At a meeting of academic pathologists in Bristol in July 2003 members of the audience (about 50 people) were asked to raise a hand if they worked in a trust where such a system had been implemented.  Not one hand was raised. 

Despite this, the Department of Health seems to believe that such systems have been implemented throughout the NHS (Explanatory Notes to the Human Tissue Bill).

 

8          As part of the QUASAR multi-centre study of colorectal cancer, a questionnaire was sent to GPs asking their attitudes to seeking consent from their patients for the research use of archival tissue samples.  About 20% of GPs replied.  Of those who replied, GPs either refused to help or said they would expect payment for the work.  A typical fee expected was £50 per patient.  (Information from Professor P. Quirke.  A further questionnaire to patients indicated that they did not wish to be asked, and the study was allowed to proceed without consent).

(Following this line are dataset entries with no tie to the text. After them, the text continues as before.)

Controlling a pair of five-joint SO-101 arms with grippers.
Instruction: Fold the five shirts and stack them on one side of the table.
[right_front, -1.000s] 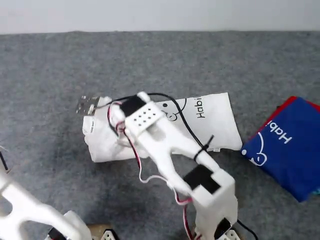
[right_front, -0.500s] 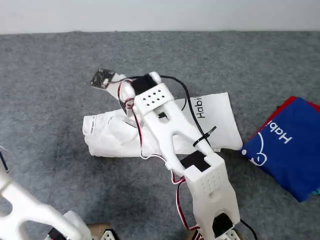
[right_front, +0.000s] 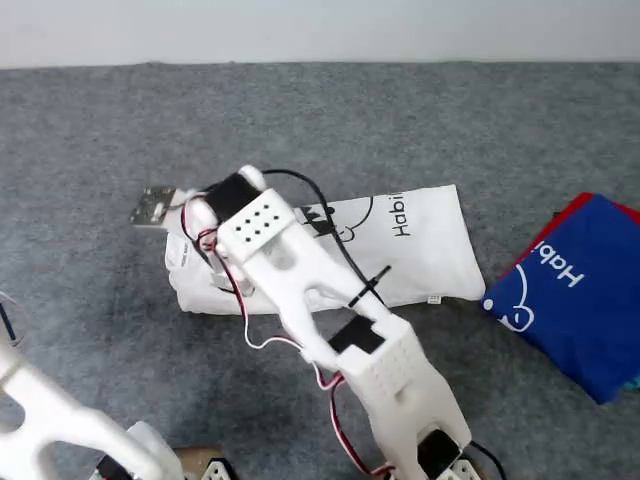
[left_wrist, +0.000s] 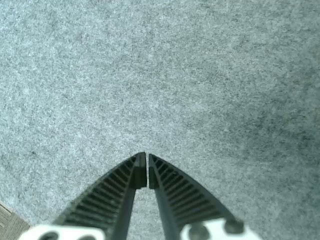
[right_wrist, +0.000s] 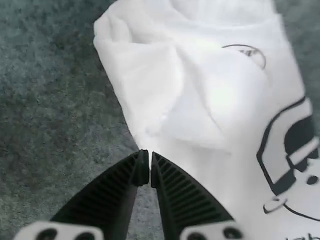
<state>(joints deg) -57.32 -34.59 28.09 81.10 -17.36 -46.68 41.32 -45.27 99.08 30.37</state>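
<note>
A white shirt (right_front: 420, 245) with a black print lies partly folded in the middle of the grey table, its left end bunched in loose folds (right_wrist: 165, 100). My right arm (right_front: 255, 225) stretches from the near edge over the shirt's left end. My right gripper (right_wrist: 145, 170) is shut and holds nothing, its tips just above the shirt's edge where cloth meets carpet. My left gripper (left_wrist: 146, 170) is shut over bare grey carpet, away from the shirts. The left arm (right_front: 50, 420) rests at the near left corner.
A folded blue shirt (right_front: 575, 300) lies on top of a red one (right_front: 568, 210) at the right edge of the table. Grey carpet (right_front: 330, 120) stretches open behind and to the left of the white shirt.
The right arm's wrist swung toward the far side of the table, then came back down to the white shirt's left end. The left arm stayed still.
</note>
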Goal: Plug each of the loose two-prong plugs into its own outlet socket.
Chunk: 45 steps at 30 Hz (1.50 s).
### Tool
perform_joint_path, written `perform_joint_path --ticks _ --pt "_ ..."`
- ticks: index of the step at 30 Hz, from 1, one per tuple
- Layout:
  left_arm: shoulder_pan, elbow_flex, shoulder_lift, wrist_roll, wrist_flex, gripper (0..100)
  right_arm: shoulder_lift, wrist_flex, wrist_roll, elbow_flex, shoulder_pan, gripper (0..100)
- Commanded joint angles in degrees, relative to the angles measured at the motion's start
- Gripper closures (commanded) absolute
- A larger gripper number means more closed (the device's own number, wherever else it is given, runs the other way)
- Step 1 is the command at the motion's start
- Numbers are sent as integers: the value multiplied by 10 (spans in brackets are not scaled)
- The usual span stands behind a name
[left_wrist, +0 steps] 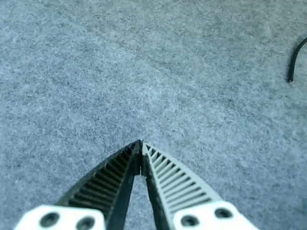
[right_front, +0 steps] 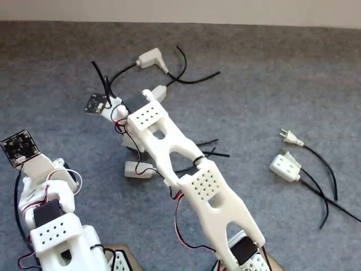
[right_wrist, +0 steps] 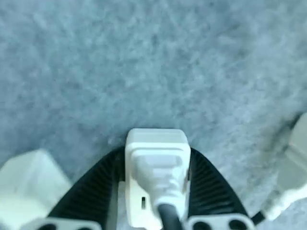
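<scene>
The right gripper (right_wrist: 157, 149) grasps a white plug (right_wrist: 156, 165) with a black cord (right_wrist: 166, 216) over grey carpet (right_wrist: 144, 57); the left gripper (left_wrist: 140, 145) has its jaws pressed together, empty.

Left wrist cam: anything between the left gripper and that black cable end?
Nothing: the grey carpet between the left gripper and the black cable end is bare, per the left wrist view.

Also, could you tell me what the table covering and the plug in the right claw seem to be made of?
The table covering is probably grey carpet or felt, matte, with a fuzzy, mottled nap. The plug looks like moulded white plastic, smooth and slightly glossy, with soft highlights; its black cable seems rubber-sheathed.
</scene>
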Motion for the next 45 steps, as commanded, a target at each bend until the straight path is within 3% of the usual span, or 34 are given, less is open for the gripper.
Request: perform_joint_path --ticks 1,6,18,23,28,35,40,45 --pt "8 -11 -5 0 1 993 -52 91 -4 -106 12 934" --pt "8 -11 -5 -1 1 993 -106 112 -93 -208 50 933" --pt "7 -11 -5 -2 1 993 -347 110 -93 -193 163 933" --pt "-9 -11 -5 -1 1 993 -399 63 -92 -193 250 933" --pt "-13 -11 -5 -1 1 993 -331 -83 -92 -193 346 933" --pt "-12 -10 -5 -1 1 993 -175 -304 -105 -194 407 936" --pt "-10 -10 -5 -1 1 993 -59 -455 -225 -196 419 936" --pt "-11 -10 -5 -1 1 993 14 -471 -266 -198 406 932"
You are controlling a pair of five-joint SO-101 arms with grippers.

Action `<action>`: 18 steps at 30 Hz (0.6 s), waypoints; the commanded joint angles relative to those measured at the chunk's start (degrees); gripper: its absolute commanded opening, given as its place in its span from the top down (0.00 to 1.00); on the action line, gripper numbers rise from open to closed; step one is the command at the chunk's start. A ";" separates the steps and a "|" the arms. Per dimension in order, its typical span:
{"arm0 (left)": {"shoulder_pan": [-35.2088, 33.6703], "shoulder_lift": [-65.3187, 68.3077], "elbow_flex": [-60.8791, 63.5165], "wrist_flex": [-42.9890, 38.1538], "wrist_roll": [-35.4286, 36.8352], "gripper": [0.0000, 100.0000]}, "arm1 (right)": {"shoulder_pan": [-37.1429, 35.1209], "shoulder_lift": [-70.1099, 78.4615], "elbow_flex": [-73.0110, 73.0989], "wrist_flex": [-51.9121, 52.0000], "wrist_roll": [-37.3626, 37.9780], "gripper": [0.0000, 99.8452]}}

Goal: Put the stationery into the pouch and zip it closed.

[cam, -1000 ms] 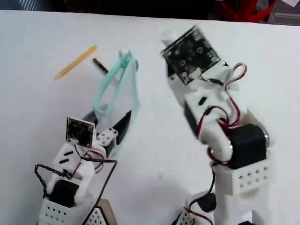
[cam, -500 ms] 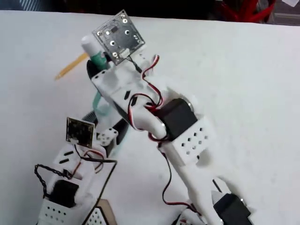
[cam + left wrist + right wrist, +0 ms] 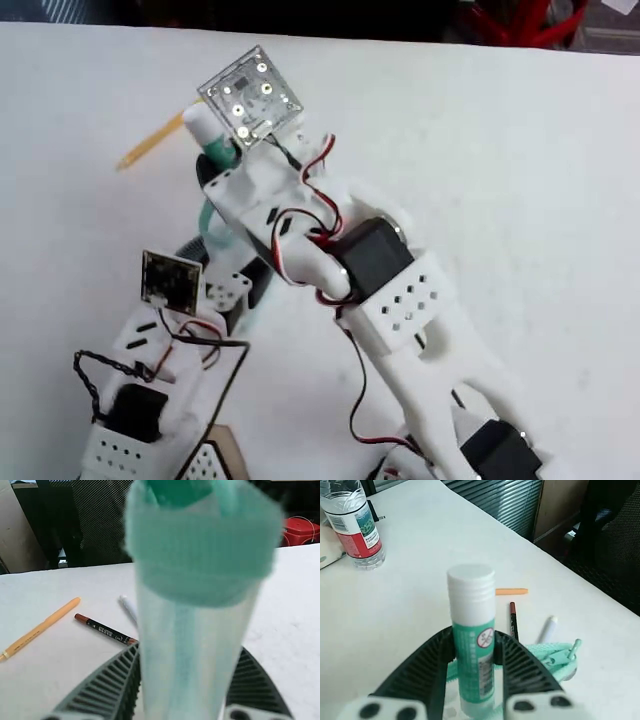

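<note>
grippers first, since they sit nearest the wrist cameras: the left gripper (image 3: 189, 652) is clenched on the pouch (image 3: 200, 580), a pale teal see-through sleeve with a thick teal band at its end. it stands up between the ribbed dark fingers (image 3: 107, 687) and blocks the middle of that view. the right gripper (image 3: 475, 642) grasps the glue stick (image 3: 471, 605), a green tube with a white ridged cap. the tube is upright between the jaws, cap uppermost and well above the fingertips. seen from above, the right arm (image 3: 390, 300) stretches slantwise across the table (image 3: 500, 150) and lies over most of the pouch, so just a strip of teal peeks out beside its wrist. the left arm (image 3: 160, 340) sits low at the near edge, its gripper touching the pouch's near end. just beyond the glue stick, the pouch's open end rests flat on the table with its zipper pull (image 3: 575, 645) lying at the rim. past that lie three loose pieces of stationery: a white pen (image 3: 547, 629) touching or just beside the pouch's far end, a brown pencil (image 3: 513, 620) next to it, and an orange pen (image 3: 511, 591) farthest out, apart from the other two. well apart from all this, a clear water bottle (image 3: 357, 525) with a red and green label stands near the table's far side.
</note>
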 commanded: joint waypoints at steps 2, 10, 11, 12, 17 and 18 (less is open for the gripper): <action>0.13 -0.22 -0.26 -0.18 -0.62 0.75 | 0.57 -1.89 -0.09 -0.66 -0.62 0.97; 0.13 -0.22 -0.26 -0.18 -0.62 0.75 | 0.57 -8.40 -0.44 6.64 -0.53 0.65; 0.13 -0.22 -0.26 -0.18 -0.62 0.75 | 0.66 -10.33 -0.79 6.64 0.00 0.66; 0.13 -0.22 -0.26 -0.18 -0.62 0.75 | 1.10 -12.09 -0.97 6.64 1.32 0.69; 0.13 -0.22 -0.26 -0.18 -0.62 0.75 | 4.00 -15.08 -1.76 8.57 5.27 0.81; 0.13 -0.22 -0.26 -0.18 -0.62 0.75 | 4.44 -14.64 -1.93 10.15 5.36 0.82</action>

It is worth noting that in its present form, the Bill would make most teaching of cervical cytology illegal without consent, as a cytological opinion requires histological confirmation of the diagnosis, so the diagnostic process must be complete.  Such consent would have to be requested by GPs.

 

8          It is widely known that the rate of ‘relative’s consent’ post-mortems has plummeted since the tissue retention scandals were publicised.  The reason for this is less widely known.  An audit in Leicester showed that the proportion of relatives who gave consent hardly fell at all, from 51% of those asked to 48% of those asked between 1999 and 2001.  So the fall in the PM rate was due almost entirely to clinical staff not asking the relatives for permission.  Informal discussion with clinical staff indicated that one of the main reasons for this is the time taken to guide grieving relatives though the much - expanded consent processes which were (necessarily) introduced between these two time points.

 

A requirement for consent is actually a prohibition unless there is a mechanism to request, record and retrieve that consent.